#### Task statement:
Take every line containing "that" from the material and copy it.

----

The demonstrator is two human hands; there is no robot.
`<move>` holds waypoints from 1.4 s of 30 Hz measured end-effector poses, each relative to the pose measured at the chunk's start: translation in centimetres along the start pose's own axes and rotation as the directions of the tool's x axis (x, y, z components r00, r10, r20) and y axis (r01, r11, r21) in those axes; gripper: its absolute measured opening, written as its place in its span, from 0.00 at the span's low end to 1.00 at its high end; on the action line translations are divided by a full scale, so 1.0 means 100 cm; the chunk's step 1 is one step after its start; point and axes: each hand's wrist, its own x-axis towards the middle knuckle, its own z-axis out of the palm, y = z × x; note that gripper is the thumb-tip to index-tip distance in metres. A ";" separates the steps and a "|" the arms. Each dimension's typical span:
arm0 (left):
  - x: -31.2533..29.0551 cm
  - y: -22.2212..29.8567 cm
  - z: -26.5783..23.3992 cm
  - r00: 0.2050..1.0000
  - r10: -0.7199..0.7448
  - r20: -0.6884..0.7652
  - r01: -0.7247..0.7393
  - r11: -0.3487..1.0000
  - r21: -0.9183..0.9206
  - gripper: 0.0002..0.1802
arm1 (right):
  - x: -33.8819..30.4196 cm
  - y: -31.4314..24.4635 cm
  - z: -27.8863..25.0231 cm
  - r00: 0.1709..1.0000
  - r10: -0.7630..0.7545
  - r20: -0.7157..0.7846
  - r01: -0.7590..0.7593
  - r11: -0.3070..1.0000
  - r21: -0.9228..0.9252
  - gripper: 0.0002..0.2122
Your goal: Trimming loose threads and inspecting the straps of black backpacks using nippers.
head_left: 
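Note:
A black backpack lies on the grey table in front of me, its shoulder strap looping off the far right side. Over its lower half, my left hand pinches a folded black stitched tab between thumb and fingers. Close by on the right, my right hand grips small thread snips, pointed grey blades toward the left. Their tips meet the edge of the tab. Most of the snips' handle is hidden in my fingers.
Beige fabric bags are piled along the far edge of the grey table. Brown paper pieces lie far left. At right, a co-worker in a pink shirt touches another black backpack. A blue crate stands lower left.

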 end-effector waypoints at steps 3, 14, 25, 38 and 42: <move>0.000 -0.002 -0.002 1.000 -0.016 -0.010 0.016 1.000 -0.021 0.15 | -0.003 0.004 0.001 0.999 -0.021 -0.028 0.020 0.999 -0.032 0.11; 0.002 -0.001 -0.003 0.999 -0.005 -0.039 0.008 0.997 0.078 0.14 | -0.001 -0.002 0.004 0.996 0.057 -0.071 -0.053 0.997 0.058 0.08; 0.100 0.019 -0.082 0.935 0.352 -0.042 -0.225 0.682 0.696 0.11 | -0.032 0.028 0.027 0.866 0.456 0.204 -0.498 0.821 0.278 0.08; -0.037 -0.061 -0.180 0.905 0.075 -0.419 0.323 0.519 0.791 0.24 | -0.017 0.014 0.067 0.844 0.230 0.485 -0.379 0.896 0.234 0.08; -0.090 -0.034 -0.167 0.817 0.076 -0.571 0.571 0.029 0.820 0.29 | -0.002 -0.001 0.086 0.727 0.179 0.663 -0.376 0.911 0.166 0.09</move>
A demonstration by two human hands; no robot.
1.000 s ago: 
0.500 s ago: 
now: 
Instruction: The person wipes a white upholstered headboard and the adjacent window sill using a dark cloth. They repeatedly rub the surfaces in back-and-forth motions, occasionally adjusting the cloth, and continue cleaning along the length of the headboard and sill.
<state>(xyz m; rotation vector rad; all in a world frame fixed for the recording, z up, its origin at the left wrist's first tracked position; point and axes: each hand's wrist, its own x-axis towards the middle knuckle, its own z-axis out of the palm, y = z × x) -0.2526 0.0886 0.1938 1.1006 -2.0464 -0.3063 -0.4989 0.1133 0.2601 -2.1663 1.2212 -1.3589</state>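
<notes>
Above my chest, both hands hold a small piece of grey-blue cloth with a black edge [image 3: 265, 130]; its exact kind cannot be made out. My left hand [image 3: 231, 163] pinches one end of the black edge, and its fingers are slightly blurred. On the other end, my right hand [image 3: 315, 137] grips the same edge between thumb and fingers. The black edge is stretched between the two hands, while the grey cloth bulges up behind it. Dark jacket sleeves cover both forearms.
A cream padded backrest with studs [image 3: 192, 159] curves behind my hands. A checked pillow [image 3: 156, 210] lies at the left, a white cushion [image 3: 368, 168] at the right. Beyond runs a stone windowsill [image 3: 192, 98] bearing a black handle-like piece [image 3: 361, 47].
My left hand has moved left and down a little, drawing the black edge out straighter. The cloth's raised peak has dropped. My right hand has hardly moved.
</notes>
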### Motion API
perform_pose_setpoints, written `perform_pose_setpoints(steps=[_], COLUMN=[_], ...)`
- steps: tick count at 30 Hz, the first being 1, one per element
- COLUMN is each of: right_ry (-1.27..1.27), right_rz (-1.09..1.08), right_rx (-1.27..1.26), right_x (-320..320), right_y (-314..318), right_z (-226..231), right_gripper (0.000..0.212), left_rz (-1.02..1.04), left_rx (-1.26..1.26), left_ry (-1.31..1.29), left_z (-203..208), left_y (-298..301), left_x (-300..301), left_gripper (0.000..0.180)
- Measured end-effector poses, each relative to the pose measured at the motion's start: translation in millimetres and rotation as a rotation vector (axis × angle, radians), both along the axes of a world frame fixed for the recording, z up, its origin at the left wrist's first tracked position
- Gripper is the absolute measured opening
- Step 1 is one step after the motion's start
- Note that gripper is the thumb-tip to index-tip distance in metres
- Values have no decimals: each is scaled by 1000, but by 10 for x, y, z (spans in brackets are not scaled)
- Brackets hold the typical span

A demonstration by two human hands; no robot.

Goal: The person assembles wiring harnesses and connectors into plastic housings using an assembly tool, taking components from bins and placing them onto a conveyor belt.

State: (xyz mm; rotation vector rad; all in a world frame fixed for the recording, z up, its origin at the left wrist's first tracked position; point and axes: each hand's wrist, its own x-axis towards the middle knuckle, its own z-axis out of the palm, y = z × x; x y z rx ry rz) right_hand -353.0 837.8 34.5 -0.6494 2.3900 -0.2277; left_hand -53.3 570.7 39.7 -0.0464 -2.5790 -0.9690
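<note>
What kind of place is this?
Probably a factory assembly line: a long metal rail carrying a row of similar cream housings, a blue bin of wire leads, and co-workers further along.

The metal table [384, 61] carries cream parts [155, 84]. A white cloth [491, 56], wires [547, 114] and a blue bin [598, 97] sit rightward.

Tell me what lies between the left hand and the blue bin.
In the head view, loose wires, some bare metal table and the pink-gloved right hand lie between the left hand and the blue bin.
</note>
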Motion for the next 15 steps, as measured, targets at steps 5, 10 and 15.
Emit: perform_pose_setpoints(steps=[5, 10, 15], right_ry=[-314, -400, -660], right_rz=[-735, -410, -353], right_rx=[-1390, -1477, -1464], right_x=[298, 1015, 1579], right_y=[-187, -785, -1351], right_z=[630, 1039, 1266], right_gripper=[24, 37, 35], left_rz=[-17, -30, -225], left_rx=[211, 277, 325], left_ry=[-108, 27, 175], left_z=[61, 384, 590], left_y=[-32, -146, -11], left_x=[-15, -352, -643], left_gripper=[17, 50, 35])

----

#### Answer space:
`<move>` holds waypoints from 1.4 s of 30 Hz measured end-effector poses, each relative to the pose measured at the chunk's start: translation in centimetres along the start pose's own axes and rotation as the directions of the tool's x axis (x, y, z components r00, r10, r20) and y axis (r01, r11, r21) in those axes; gripper: its absolute measured opening, written as its place in its span, from 0.00 at the span's low end to 1.00 at its high end; on the action line translations are divided by a full scale, so 1.0 means 100 cm; the chunk's step 1 is one step after its start; point and axes: each hand's wrist, its own x-axis towards the middle knuckle, its own z-axis out of the palm, y = z × x; note that gripper is the thumb-tip to index-tip distance in metres. A ";" separates the steps and a "|" the arms. Each dimension's typical span:
- Note that gripper is the thumb-tip to index-tip distance in metres

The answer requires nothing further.